> [To do]
Only an exact copy of the listing below will do.
Top of Data segment
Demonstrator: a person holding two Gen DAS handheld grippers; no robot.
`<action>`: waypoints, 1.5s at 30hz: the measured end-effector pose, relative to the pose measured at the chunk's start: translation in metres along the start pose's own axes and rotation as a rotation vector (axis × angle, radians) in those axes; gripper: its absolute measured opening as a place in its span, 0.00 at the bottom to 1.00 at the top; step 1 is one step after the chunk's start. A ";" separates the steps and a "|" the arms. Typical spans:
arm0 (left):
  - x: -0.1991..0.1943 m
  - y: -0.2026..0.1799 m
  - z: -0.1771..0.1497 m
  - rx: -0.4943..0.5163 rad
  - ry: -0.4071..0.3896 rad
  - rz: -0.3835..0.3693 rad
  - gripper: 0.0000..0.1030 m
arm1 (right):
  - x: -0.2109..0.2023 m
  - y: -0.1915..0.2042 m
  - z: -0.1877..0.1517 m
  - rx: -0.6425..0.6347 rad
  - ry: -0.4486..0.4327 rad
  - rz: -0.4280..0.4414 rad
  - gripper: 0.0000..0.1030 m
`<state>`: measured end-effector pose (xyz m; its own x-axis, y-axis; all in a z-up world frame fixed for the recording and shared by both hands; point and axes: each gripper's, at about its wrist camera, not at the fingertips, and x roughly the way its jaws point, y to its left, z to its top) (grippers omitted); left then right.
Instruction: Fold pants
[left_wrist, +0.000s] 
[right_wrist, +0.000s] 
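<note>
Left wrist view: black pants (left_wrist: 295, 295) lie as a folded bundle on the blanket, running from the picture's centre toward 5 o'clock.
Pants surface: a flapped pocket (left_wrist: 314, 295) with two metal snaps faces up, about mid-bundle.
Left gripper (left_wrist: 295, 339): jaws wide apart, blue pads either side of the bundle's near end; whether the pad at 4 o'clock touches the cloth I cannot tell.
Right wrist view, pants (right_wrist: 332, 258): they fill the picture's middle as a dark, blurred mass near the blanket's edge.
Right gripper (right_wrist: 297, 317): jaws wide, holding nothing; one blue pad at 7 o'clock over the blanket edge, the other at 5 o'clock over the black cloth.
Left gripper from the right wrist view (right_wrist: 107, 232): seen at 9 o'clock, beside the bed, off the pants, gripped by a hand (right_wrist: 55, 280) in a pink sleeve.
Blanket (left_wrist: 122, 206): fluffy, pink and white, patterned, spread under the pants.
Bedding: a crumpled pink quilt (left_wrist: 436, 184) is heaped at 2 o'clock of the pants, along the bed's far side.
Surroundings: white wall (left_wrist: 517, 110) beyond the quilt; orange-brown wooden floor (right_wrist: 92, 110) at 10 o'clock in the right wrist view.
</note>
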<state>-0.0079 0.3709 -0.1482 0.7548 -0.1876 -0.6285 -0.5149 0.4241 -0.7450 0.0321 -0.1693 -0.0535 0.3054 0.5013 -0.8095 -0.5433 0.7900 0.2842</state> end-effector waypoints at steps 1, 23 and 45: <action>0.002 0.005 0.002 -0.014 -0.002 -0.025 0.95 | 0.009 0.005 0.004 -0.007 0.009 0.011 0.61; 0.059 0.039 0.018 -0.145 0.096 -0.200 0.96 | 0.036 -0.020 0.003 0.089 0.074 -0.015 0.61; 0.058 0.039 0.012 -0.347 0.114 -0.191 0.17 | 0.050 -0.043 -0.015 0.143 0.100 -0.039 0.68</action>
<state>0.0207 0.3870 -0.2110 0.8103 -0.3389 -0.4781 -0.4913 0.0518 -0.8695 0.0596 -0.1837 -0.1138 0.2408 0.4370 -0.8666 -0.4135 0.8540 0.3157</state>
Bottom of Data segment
> [Response]
Demonstrator: a person holding two Gen DAS handheld grippers; no robot.
`<action>`: waypoints, 1.5s at 30hz: the measured end-effector pose, relative to the pose measured at the chunk's start: translation in metres along the start pose's own axes and rotation as a rotation vector (axis × angle, radians) in those axes; gripper: its absolute measured opening as a place in its span, 0.00 at the bottom to 1.00 at the top; step 1 is one step after the chunk's start. A ";" separates the steps and a "|" the arms. Typical spans:
arm0 (left):
  - x: -0.1991..0.1943 m
  - y: -0.2026..0.1799 m
  - z: -0.1771..0.1497 m
  - rx: -0.4943..0.5163 rad
  - ry: -0.4071..0.3896 rad
  - rz: -0.3835..0.3693 rad
  - gripper: 0.0000..0.1030 m
arm1 (right):
  - x: -0.2109..0.2023 m
  - y: -0.1915..0.2042 m
  - z: -0.1877..0.1517 m
  - rx: -0.6425..0.6347 rad
  - ry: -0.4486..0.4327 rad
  - rz: -0.4280..0.4414 rad
  - gripper: 0.0000..0.1030 m
`<state>`: measured end-effector pose (xyz m; its own x-axis, y-axis; all in a z-up world frame fixed for the recording and shared by both hands; point and axes: each gripper's, at about its wrist camera, not at the fingertips, and x roughly the way its jaws point, y to its left, z to its top) (grippers omitted); left then right.
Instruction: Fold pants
[left_wrist, +0.000s] 
[right_wrist, +0.000s] 
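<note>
Left wrist view: black pants (left_wrist: 295, 295) lie as a folded bundle on the blanket, running from the picture's centre toward 5 o'clock.
Pants surface: a flapped pocket (left_wrist: 314, 295) with two metal snaps faces up, about mid-bundle.
Left gripper (left_wrist: 295, 339): jaws wide apart, blue pads either side of the bundle's near end; whether the pad at 4 o'clock touches the cloth I cannot tell.
Right wrist view, pants (right_wrist: 332, 258): they fill the picture's middle as a dark, blurred mass near the blanket's edge.
Right gripper (right_wrist: 297, 317): jaws wide, holding nothing; one blue pad at 7 o'clock over the blanket edge, the other at 5 o'clock over the black cloth.
Left gripper from the right wrist view (right_wrist: 107, 232): seen at 9 o'clock, beside the bed, off the pants, gripped by a hand (right_wrist: 55, 280) in a pink sleeve.
Blanket (left_wrist: 122, 206): fluffy, pink and white, patterned, spread under the pants.
Bedding: a crumpled pink quilt (left_wrist: 436, 184) is heaped at 2 o'clock of the pants, along the bed's far side.
Surroundings: white wall (left_wrist: 517, 110) beyond the quilt; orange-brown wooden floor (right_wrist: 92, 110) at 10 o'clock in the right wrist view.
</note>
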<state>-0.0079 0.3709 -0.1482 0.7548 -0.1876 -0.6285 -0.5149 0.4241 -0.7450 0.0321 -0.1693 -0.0535 0.3054 0.5013 -0.8095 -0.5433 0.7900 0.2842</state> end-effector waypoints at steps 1, 23 and 45: <action>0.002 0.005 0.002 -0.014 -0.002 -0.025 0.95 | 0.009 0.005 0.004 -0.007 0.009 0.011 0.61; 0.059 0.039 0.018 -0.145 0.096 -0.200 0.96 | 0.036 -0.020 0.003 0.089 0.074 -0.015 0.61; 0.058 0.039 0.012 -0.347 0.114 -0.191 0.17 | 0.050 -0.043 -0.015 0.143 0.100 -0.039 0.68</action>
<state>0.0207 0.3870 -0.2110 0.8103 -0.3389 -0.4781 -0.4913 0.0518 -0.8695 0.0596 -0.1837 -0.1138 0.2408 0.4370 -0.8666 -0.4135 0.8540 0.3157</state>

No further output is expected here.